ADPG architecture overview

Eugenia Kuzina

Arenadata Postgres (ADPG) is a DBMS for efficient work with loads of different profiles (primarily OLTP — Online Transaction Processing). ADPG allows you to work with various amounts of data and supports a wide range of data types (including JSON and custom types) with the ability to create data processing mechanisms.

ADPG architecture

The main components of the ADPG cluster in the diagram:

BackupAgent — creates a backup and sends it to the repository. BackupAgent is based on the pgBackRest utility.
BackupManager — manages the creation and storage of backups.
ADPG leader — the main host that has the right to perform write transactions.
ADPG replica — additional hosts that are replicas of the leading ADPG host.
etcd — distributed configuration storage.
Proxies — distribute read/write transactions between leader host and replica hosts (HAProxy).
Connection Poolers — the PgBouncer instances installed on each ADPG node that manage the number of connections and reuse them.

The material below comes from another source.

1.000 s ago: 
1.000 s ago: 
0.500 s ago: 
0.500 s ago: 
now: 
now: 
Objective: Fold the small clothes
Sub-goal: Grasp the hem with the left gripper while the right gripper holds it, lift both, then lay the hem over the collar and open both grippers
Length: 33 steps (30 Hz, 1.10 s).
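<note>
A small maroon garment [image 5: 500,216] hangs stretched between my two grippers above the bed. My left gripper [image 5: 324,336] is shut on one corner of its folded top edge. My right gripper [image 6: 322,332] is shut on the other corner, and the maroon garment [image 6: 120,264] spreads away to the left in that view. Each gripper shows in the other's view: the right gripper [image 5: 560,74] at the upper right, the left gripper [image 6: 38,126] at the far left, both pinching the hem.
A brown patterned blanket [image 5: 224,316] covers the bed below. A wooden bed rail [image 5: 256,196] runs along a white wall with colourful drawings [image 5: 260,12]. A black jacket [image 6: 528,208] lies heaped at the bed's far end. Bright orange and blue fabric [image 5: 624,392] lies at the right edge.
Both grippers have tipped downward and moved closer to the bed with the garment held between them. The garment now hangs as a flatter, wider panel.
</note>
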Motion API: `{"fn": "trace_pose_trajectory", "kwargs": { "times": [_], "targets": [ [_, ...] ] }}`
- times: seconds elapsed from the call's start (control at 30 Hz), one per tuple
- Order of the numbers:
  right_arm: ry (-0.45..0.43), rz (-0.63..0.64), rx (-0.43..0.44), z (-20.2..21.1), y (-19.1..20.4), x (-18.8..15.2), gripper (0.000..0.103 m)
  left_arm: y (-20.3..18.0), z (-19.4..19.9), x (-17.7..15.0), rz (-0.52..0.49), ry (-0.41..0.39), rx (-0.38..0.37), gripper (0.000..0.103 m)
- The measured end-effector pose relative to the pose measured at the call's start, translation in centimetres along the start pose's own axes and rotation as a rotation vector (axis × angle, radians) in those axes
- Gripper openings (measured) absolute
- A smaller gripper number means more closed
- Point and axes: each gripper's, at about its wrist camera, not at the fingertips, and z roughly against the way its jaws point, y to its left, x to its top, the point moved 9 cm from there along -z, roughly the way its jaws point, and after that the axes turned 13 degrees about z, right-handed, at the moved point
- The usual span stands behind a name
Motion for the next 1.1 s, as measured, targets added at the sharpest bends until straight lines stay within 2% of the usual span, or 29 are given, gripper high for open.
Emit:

ADPG uses Patroni to build the cluster based on the PostgreSQL streaming replication and implement High Availability (HA). An ADPG cluster that supports HA should contain several ADPG nodes. Each node consists of a PostgreSQL server and a Patroni agent that serves the local PostgreSQL instance. One ADPG node is the leader, others are replica instances. The leader serves read-write transactions (unless otherwise specified in load balancing settings), and replicas process only read-only requests. In case of the leader failure, Patroni elects a new leader from replicas and the ADPG cluster continues to operate.

Patroni saves the cluster configuration in the Distributed Configuration Storage (DCS). ADPG requires an etcd cluster to use it as Patroni DCS.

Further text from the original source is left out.